The female voice started again, “I desire a word with you. I believe I can help you.” She left a presence of concern in him. And of urgency.
Grace’s words echoed through his mind - The drug has never been used on a patient in trauma, Dr. Singh.
He ignored the voice and tried to decode his situation. “I’m broken. First my body and now my mind.”
He remembered his Russian training course on the Neuromorphine phase of the mission. They discovered the drug’s powerful psychotropic forces required strong and focused control. A totem was the key, representing a person’s identity, the symbol of their strength and purpose. He remembered his training. “Repeat the steps you practiced. Even if it doesn’t work at first, trust the process.”
He took a deep breath and releasing it with slow control and started talking to himself, “Calm down, buddy. Pushpa is a sharp gal and will do everything possible to save you. Either you will live or you will not. Either way, it is out of your hands. Relax. There is not one thing you can do to save your life.”

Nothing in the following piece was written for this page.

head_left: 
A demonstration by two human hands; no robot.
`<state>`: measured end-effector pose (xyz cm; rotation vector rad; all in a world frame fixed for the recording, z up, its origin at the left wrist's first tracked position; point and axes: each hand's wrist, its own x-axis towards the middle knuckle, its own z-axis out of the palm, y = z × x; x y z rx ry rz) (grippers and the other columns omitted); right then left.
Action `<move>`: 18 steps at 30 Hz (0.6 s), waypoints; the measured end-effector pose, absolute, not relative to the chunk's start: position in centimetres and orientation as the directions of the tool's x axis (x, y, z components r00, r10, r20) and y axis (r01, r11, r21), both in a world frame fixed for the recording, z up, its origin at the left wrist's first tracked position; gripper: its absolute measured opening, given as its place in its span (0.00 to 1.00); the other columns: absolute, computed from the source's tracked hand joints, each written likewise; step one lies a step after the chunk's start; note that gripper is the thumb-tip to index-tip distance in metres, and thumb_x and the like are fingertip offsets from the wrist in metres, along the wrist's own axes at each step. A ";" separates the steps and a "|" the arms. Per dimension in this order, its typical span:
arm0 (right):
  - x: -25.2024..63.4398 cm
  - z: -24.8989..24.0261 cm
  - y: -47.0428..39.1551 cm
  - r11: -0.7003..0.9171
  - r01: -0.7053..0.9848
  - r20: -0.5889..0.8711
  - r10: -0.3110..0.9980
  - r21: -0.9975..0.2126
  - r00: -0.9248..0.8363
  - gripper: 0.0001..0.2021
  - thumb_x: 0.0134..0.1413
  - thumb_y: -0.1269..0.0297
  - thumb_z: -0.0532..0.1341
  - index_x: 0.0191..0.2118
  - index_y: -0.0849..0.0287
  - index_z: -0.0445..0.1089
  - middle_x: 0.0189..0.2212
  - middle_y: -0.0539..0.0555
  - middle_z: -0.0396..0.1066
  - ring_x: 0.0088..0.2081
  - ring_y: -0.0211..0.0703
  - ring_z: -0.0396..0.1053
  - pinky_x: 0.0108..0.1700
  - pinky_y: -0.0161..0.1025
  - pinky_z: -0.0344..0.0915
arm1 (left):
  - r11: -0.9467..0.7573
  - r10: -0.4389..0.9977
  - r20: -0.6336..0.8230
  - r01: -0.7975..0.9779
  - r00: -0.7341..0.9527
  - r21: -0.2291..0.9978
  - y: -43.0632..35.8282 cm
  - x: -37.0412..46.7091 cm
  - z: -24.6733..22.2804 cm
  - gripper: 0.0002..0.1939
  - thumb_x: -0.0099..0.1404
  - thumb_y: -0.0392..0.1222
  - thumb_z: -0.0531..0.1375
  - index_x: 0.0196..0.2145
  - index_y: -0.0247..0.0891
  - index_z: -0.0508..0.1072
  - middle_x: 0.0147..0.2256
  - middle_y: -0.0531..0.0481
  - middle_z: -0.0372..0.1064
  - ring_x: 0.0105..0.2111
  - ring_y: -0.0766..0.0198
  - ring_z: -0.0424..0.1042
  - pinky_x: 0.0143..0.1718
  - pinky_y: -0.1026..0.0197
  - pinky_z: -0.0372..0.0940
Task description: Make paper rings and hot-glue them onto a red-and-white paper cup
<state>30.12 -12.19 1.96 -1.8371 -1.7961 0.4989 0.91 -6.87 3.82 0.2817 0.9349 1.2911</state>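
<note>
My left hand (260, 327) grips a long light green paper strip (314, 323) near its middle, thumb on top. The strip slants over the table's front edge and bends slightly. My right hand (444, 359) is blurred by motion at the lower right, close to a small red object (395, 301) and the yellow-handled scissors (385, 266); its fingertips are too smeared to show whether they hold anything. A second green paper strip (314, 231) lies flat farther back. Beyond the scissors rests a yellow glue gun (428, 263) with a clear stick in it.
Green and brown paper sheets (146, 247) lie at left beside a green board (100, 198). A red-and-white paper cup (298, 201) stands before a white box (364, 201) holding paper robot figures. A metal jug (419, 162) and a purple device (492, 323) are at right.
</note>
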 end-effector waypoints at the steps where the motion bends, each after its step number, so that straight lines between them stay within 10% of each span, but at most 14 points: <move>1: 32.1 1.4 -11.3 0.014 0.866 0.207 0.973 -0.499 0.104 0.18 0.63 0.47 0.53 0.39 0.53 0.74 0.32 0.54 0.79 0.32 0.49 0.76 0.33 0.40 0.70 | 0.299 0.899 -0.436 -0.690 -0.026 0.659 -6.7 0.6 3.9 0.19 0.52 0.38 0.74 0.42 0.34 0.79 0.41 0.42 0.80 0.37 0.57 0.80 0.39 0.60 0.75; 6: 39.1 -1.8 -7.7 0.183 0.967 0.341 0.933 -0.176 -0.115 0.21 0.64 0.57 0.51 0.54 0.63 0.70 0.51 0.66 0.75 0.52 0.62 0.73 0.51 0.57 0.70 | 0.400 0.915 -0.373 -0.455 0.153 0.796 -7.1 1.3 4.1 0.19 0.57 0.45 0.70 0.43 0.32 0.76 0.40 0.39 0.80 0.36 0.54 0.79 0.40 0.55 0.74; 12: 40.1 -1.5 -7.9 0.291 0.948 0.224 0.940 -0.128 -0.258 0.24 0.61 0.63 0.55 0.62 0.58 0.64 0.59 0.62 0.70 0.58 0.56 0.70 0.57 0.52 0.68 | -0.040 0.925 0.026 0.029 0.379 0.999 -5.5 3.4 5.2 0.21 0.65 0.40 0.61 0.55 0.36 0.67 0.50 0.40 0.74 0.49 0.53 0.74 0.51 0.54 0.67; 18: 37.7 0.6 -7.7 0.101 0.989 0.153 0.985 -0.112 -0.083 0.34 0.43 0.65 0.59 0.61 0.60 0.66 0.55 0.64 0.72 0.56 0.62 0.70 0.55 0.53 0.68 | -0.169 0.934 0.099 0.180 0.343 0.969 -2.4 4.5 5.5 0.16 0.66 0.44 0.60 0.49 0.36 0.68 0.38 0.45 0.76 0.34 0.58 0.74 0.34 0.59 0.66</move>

He pulled the dagger forward and held it in both hands, one at each end. It was solid, but not heavy. The dagger had an inscription on the blade in Irish: “A soft answer turneth away wrath.” He closed his eyes again, ordering the totem steps in his mind.
He asked the first question from the program, “Who are you?”
“I am Cullum McGrath, my Father’s son and my Grandfather’s adopted son. My Grandfather named me ‘Kinch,’ meaning knife blade. I am strong and sharp like this dagger. I cannot be broken, but merely bent. Fire and hammer will straighten me to my purpose.”
“Where are you?” He continued, “I am on the planet Mars at the International Mars Colony with 18 other colonists. There was an accident and I am under Neuromorphine sedation.”